## EXERCISE PROMPT
Across the listing below, count the lines holding "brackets". State the number and nothing more.

---------------

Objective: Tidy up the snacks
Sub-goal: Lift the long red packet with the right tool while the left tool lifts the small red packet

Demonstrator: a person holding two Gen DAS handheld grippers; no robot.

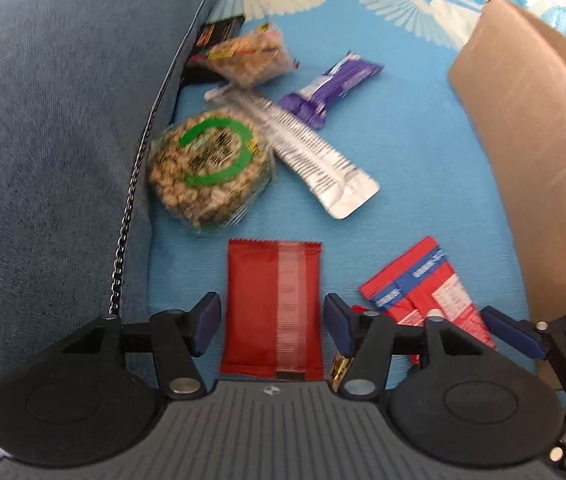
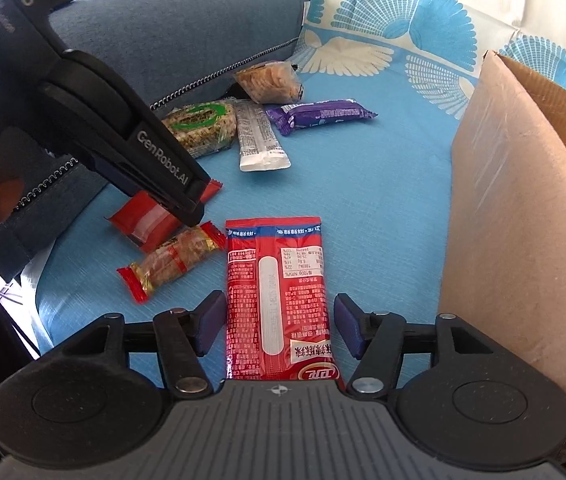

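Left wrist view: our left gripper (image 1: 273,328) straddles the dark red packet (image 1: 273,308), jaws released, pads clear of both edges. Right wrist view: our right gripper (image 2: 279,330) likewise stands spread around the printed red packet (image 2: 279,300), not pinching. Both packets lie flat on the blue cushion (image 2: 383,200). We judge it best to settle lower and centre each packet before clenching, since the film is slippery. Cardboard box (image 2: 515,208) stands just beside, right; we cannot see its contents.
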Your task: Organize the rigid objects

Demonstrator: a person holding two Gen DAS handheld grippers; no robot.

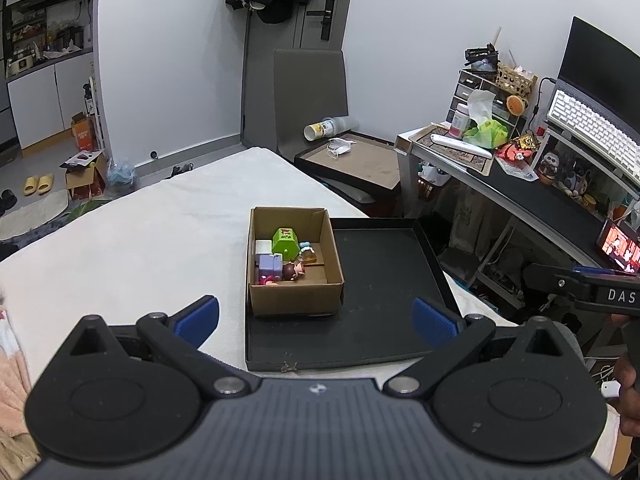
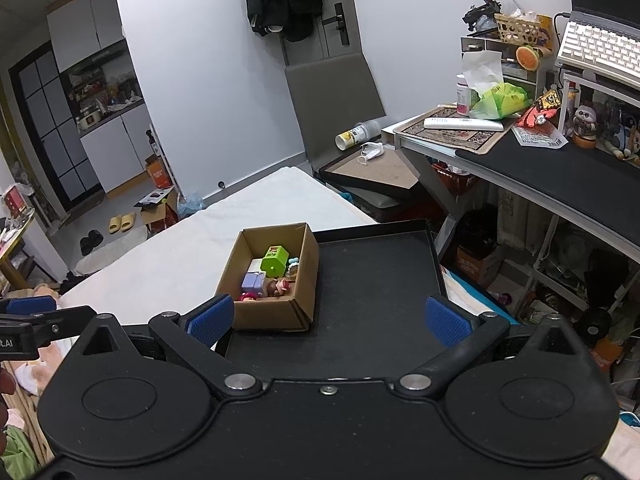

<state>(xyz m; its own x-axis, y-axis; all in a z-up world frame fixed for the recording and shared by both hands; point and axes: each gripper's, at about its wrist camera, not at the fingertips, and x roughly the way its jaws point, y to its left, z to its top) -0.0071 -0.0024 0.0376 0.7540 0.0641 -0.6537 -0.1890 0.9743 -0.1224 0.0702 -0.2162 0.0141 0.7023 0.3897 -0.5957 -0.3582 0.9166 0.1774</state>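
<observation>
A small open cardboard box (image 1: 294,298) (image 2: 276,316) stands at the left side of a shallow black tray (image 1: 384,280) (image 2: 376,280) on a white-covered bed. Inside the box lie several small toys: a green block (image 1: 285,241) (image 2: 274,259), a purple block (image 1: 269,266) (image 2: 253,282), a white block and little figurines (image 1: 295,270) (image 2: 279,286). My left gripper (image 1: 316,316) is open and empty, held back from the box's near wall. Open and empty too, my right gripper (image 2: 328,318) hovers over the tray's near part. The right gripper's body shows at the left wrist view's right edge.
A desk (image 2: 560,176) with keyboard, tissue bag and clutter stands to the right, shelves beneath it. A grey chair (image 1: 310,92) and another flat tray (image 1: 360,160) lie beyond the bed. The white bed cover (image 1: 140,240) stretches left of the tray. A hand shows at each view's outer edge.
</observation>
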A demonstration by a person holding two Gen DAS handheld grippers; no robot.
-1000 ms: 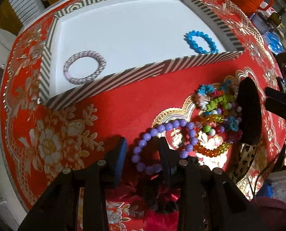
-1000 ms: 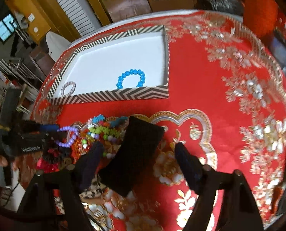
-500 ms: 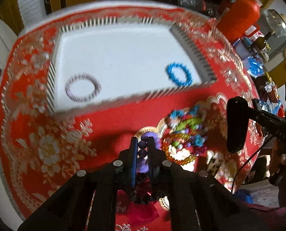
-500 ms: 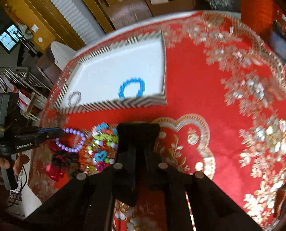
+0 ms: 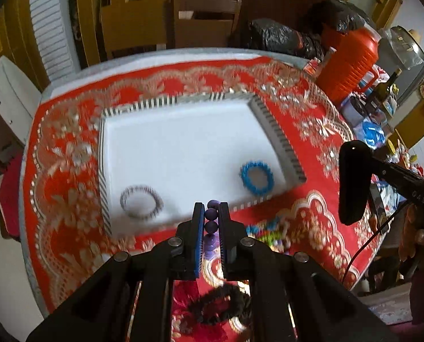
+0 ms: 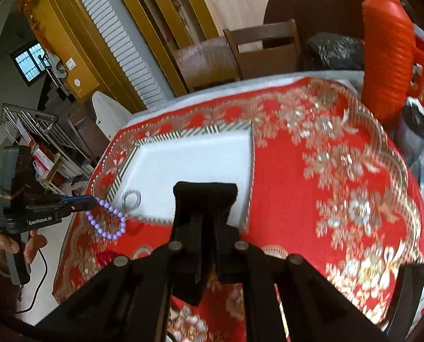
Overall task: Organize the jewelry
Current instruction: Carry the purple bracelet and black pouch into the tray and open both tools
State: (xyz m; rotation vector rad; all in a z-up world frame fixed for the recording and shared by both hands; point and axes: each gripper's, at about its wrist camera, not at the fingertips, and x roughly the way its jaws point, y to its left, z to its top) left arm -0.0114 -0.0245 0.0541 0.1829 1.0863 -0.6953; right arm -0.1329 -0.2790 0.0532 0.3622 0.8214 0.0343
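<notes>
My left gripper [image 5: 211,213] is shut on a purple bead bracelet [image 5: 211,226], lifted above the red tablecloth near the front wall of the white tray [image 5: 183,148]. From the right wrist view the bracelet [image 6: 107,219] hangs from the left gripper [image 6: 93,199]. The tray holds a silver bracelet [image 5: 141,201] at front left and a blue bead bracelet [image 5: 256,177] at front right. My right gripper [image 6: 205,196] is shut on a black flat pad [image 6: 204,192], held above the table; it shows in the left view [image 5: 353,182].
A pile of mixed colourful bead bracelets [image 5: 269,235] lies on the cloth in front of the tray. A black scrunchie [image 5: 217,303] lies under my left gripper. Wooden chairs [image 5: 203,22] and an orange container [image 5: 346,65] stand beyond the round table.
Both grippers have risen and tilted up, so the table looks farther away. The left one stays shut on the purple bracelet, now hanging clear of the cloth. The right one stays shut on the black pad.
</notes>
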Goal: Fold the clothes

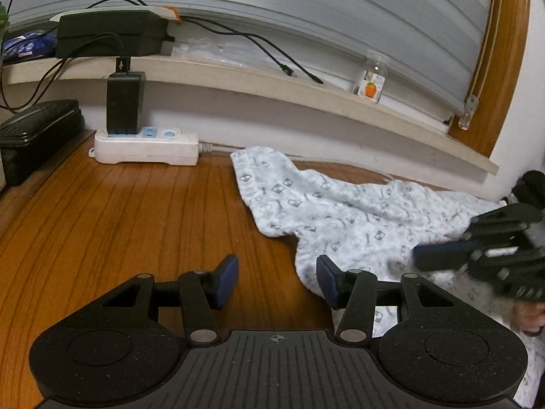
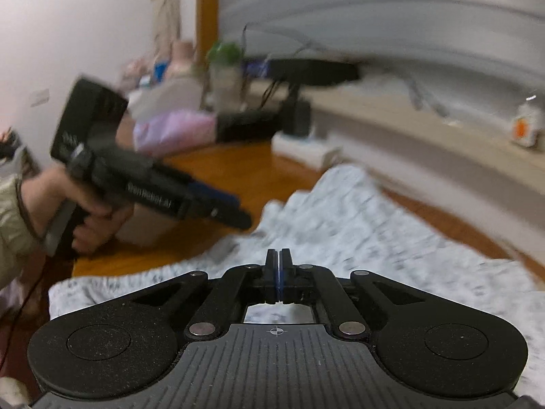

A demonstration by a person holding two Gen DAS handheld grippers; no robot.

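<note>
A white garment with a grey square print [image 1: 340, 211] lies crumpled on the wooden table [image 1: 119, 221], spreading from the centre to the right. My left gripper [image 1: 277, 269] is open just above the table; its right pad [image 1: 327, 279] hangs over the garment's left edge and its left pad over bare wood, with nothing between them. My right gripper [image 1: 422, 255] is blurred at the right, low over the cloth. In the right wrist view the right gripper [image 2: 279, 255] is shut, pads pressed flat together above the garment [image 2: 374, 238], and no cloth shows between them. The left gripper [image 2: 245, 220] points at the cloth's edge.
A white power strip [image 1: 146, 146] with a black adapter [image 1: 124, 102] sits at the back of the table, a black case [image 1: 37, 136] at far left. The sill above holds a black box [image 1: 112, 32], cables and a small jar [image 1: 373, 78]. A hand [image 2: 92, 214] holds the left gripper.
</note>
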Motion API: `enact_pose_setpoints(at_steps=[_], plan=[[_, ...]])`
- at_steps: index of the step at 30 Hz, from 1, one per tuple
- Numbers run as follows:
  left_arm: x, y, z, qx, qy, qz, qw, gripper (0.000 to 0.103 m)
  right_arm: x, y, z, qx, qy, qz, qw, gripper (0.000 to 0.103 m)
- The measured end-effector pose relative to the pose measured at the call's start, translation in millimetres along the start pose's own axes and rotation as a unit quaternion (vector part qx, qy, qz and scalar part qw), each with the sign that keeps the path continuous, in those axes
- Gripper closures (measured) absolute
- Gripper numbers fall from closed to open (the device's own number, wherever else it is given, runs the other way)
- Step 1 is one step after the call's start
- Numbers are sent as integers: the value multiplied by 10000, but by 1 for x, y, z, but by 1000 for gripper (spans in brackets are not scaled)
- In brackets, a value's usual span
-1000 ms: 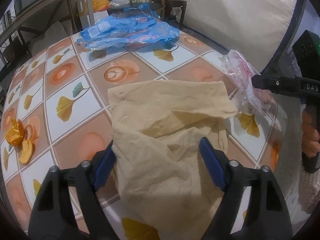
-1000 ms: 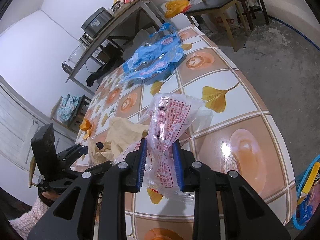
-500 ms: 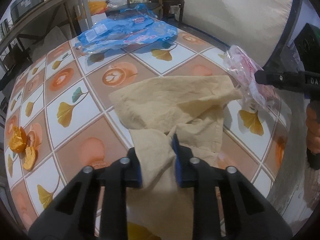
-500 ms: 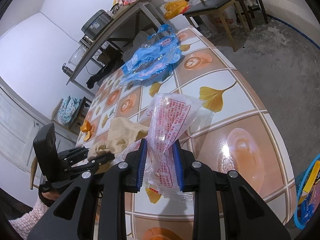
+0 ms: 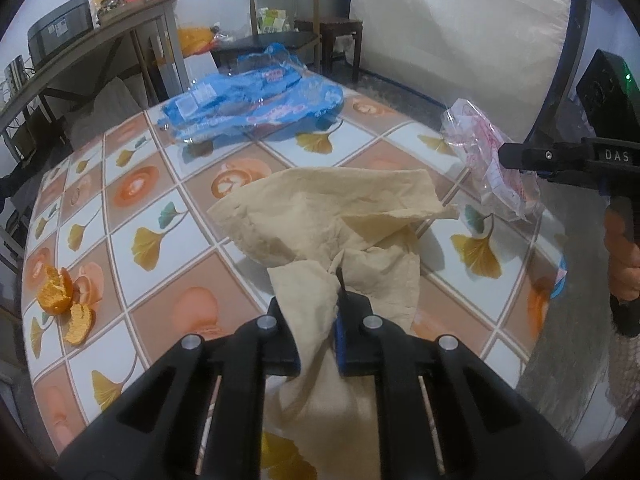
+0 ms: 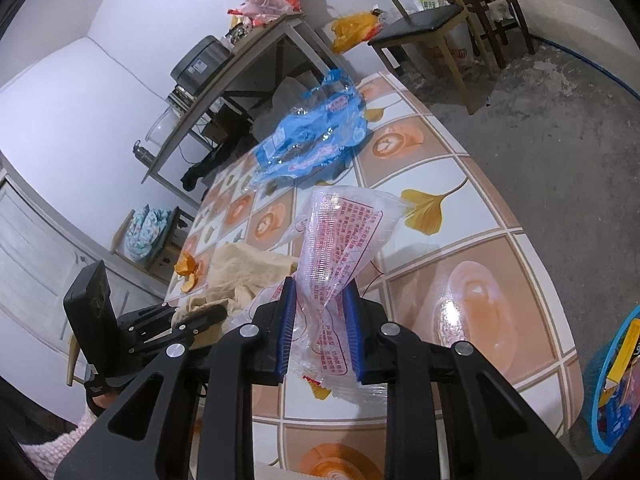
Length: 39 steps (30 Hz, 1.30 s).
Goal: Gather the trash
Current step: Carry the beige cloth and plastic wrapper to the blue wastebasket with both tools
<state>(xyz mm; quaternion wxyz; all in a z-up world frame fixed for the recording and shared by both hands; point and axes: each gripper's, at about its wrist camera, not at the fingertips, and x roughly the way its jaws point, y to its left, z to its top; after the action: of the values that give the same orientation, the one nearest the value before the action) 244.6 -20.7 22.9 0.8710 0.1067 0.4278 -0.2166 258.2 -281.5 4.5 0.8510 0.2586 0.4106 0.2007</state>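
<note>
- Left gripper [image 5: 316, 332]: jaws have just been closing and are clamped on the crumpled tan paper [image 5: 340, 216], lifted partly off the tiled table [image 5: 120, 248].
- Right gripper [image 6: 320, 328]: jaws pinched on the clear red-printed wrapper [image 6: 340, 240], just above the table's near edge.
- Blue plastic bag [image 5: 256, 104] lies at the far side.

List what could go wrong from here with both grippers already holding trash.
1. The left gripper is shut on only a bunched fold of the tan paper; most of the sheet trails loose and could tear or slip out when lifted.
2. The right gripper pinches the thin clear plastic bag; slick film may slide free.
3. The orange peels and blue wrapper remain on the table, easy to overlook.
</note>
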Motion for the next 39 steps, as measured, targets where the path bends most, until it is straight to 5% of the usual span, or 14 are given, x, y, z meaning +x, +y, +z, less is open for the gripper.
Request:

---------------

## TASK OUTPUT
2